Extracting Context from Incoming Requests

For services receiving requests, extract context from incoming headers:

package com.example.tracing.controller;

import io.opentelemetry.api.OpenTelemetry;
import io.opentelemetry.api.trace.Span;
import io.opentelemetry.api.trace.Tracer;
import io.opentelemetry.context.Context;
import io.opentelemetry.context.Scope;
import io.opentelemetry.context.propagation.TextMapGetter;
import org.springframework.http.HttpHeaders;
import org.springframework.http.ResponseEntity;
import org.springframework.web.bind.annotation.*;

import jakarta.servlet.http.HttpServletRequest;
import java.util.Collections;

@RestController
@RequestMapping("/api/v1/payments")
public class PaymentController {

    private final Tracer tracer;
    private final OpenTelemetry openTelemetry;
    private final PaymentProcessingService paymentService;

    // TextMapGetter for extracting context from HTTP headers
    private static final TextMapGetter<HttpHeaders> getter = new TextMapGetter<>() {
        @Override
        public Iterable<String> keys(HttpHeaders headers) {
            return headers.keySet();
        }

        @Override
        public String get(HttpHeaders headers, String key) {
            return headers.getFirst(key);
        }
    };

    public PaymentController(OpenTelemetry openTelemetry, 
                            PaymentProcessingService paymentService) {
        this.openTelemetry = openTelemetry;
        this.tracer = openTelemetry.getTracer("payment-service", "1.0.0");
        this.paymentService = paymentService;
    }

    @PostMapping
    public ResponseEntity<PaymentResult> createPayment(
            @RequestHeader HttpHeaders headers,
            @RequestBody PaymentRequest request) {

        // Extract context from incoming headers
        Context extractedContext = openTelemetry.getPropagators()
                .getTextMapPropagator()
                .extract(Context.current(), headers, getter);

        // Create server span as child of extracted context
        Span span = tracer.spanBuilder("POST /api/v1/payments")
                .setParent(extractedContext)
                .setSpanKind(io.opentelemetry.api.trace.SpanKind.SERVER)
                .startSpan();

        try (Scope scope = span.makeCurrent()) {
            // Process payment within span context
            PaymentResult result = paymentService.processPayment(request);
            return ResponseEntity.ok(result);
        } finally {
            span.end();
        }
    }
}

Official Documentation:

Zero-Code Instrumentation with the Java Agent

For comprehensive automatic instrumentation, use the OpenTelemetry Java Agent. This approach requires zero code changes and automatically instruments common frameworks.

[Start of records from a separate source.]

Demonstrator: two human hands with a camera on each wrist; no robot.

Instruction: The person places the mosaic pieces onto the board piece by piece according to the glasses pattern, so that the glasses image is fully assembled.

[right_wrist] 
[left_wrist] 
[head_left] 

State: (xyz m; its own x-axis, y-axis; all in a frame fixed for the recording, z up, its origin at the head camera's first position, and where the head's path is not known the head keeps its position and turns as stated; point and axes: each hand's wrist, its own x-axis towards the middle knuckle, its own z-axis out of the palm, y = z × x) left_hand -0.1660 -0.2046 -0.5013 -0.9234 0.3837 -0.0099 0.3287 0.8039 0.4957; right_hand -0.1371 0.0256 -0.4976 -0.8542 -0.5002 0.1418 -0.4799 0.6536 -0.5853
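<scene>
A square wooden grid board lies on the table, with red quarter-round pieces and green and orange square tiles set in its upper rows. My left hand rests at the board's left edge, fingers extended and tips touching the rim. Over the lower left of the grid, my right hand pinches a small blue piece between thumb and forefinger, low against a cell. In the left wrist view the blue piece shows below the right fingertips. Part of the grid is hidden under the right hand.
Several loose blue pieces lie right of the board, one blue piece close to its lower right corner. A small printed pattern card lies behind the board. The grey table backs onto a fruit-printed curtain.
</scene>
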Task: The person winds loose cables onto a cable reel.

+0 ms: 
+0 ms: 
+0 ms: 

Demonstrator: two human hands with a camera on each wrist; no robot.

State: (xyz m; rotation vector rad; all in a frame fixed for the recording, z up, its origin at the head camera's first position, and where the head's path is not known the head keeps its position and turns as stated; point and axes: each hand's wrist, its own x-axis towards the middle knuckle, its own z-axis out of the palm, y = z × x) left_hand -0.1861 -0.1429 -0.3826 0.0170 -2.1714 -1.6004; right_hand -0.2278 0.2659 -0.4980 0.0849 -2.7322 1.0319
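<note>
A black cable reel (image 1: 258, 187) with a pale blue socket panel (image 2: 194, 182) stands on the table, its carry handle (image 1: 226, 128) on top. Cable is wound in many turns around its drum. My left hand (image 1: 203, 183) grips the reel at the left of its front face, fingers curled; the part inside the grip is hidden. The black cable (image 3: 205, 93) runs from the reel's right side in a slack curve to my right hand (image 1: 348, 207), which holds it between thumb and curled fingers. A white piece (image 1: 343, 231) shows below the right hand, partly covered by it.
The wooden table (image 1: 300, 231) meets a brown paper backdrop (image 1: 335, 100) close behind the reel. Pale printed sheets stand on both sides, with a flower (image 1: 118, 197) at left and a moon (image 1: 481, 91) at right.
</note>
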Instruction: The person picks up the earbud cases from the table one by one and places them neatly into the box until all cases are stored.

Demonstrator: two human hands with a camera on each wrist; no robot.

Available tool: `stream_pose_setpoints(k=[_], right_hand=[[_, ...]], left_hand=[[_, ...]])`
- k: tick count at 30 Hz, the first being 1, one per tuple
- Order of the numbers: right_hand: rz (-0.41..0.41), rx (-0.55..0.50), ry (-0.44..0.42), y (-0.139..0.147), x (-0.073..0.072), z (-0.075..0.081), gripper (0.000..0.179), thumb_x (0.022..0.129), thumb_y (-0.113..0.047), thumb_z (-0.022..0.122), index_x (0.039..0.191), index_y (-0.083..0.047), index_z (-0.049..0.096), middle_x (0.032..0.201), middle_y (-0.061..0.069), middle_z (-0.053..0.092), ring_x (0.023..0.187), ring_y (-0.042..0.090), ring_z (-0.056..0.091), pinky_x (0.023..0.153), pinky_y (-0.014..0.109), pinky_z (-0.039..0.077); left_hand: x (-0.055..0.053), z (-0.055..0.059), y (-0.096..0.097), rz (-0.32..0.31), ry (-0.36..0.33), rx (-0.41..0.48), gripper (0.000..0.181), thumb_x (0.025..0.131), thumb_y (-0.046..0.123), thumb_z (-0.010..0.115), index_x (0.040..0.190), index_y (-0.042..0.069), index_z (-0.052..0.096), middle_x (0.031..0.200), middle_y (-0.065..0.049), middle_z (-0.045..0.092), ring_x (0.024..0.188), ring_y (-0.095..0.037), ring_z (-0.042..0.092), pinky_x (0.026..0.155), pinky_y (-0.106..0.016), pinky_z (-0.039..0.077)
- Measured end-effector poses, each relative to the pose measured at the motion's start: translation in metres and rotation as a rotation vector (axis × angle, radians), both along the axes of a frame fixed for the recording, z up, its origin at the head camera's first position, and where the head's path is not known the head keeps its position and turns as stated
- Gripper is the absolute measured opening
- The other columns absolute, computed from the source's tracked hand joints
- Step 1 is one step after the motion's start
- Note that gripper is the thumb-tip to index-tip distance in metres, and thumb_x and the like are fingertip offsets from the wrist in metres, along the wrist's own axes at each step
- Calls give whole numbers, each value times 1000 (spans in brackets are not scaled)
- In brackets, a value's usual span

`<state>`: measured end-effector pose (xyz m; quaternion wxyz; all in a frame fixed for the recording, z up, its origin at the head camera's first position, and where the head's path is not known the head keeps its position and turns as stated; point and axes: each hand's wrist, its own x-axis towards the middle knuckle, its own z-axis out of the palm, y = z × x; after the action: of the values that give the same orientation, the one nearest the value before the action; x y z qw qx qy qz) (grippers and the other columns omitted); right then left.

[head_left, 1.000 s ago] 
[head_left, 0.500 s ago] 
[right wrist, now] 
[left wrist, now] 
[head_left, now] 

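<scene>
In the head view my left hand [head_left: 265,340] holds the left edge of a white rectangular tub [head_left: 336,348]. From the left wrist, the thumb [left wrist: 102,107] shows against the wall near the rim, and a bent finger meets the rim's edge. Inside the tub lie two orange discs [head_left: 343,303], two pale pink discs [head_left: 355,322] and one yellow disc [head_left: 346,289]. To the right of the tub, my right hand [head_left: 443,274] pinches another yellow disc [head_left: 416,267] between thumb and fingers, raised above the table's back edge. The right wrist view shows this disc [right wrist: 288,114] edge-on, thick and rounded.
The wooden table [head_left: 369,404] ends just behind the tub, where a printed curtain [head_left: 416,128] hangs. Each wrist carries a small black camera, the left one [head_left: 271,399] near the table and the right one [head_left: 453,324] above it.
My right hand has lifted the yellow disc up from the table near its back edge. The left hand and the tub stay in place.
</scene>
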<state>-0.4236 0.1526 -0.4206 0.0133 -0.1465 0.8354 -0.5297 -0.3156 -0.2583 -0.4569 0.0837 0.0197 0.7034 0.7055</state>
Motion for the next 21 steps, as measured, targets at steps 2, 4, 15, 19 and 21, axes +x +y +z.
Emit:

Dockerfile with Java Agent

FROM eclipse-temurin:17-jre-alpine

# Download OpenTelemetry Java Agent
ARG OTEL_VERSION=2.8.0
RUN wget -O /opt/opentelemetry-javaagent.jar \
    https://github.com/open-telemetry/opentelemetry-java-instrumentation/releases/download/v${OTEL_VERSION}/opentelemetry-javaagent.jar

# Copy application
COPY target/payment-service-1.0.0.jar /opt/app.jar

# Set environment variables for OpenTelemetry
ENV OTEL_SERVICE_NAME=payment-service
ENV OTEL_TRACES_EXPORTER=otlp
ENV OTEL_EXPORTER_OTLP_ENDPOINT=https://telemetry.googleapis.com:443
ENV OTEL_EXPORTER_OTLP_PROTOCOL=grpc
ENV OTEL_EXPORTER_OTLP_COMPRESSION=gzip
ENV OTEL_TRACES_SAMPLER=traceidratio
ENV OTEL_TRACES_SAMPLER_ARG=0.1
ENV OTEL_PROPAGATORS=tracecontext,baggage
ENV OTEL_RESOURCE_ATTRIBUTES=service.version=1.0.0,deployment.environment=production

# Enable GCP resource detection
ENV OTEL_RESOURCE_PROVIDERS_GCP_ENABLED=true

# Configure batch span processor
ENV OTEL_BSP_SCHEDULE_DELAY=5000
ENV OTEL_BSP_MAX_QUEUE_SIZE=2048
ENV OTEL_BSP_MAX_EXPORT_BATCH_SIZE=512
ENV OTEL_BSP_EXPORT_TIMEOUT=30000

# Run application with Java Agent
ENTRYPOINT ["java", "-javaagent:/opt/opentelemetry-javaagent.jar", "-jar", "/opt/app.jar"]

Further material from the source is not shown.